The task
Reproduce the whole listing, keeping each word unchanged.

*** Material provided

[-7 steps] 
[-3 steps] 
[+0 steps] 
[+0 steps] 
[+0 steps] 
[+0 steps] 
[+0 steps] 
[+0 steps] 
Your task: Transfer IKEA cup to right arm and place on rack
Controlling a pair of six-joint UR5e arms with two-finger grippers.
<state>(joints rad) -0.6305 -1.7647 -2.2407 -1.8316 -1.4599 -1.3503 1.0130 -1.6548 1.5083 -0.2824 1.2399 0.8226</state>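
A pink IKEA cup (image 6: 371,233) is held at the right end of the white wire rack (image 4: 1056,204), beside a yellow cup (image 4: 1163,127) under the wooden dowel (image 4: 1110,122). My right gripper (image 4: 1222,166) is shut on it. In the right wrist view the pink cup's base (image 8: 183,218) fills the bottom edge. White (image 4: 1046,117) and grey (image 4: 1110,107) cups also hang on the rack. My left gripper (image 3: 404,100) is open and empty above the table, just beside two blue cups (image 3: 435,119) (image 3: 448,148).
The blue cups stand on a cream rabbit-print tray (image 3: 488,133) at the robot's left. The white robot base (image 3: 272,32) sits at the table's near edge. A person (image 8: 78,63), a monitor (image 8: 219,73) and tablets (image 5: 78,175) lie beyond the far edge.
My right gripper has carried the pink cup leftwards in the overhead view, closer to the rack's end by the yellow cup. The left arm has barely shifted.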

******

Exercise response
[-7 steps] 
[-3 steps] 
[+0 steps] 
[+0 steps] 
[+0 steps] 
[+0 steps] 
[+0 steps] 
[+0 steps] 
Your task: Transfer IKEA cup to right arm and place on rack
Controlling a pair of six-joint UR5e arms with two-finger grippers.
<state>(joints rad) -0.6305 -1.7647 -2.2407 -1.8316 -1.4599 -1.3503 1.0130 -1.6548 1.5083 -0.2824 1.2399 0.8226</state>
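A pink IKEA cup (image 6: 371,233) is held at the right end of the white wire rack (image 4: 1056,204), beside a yellow cup (image 4: 1163,127) under the wooden dowel (image 4: 1110,122). My right gripper (image 4: 1222,166) is shut on it. In the right wrist view the pink cup's base (image 8: 183,218) fills the bottom edge. White (image 4: 1046,117) and grey (image 4: 1110,107) cups also hang on the rack. My left gripper (image 3: 404,100) is open and empty above the table, just beside two blue cups (image 3: 435,119) (image 3: 448,148).
The blue cups stand on a cream rabbit-print tray (image 3: 488,133) at the robot's left. The white robot base (image 3: 272,32) sits at the table's near edge. A person (image 8: 78,63), a monitor (image 8: 219,73) and tablets (image 5: 78,175) lie beyond the far edge.
My right gripper has carried the pink cup leftwards in the overhead view, closer to the rack's end by the yellow cup. The left arm has barely shifted.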

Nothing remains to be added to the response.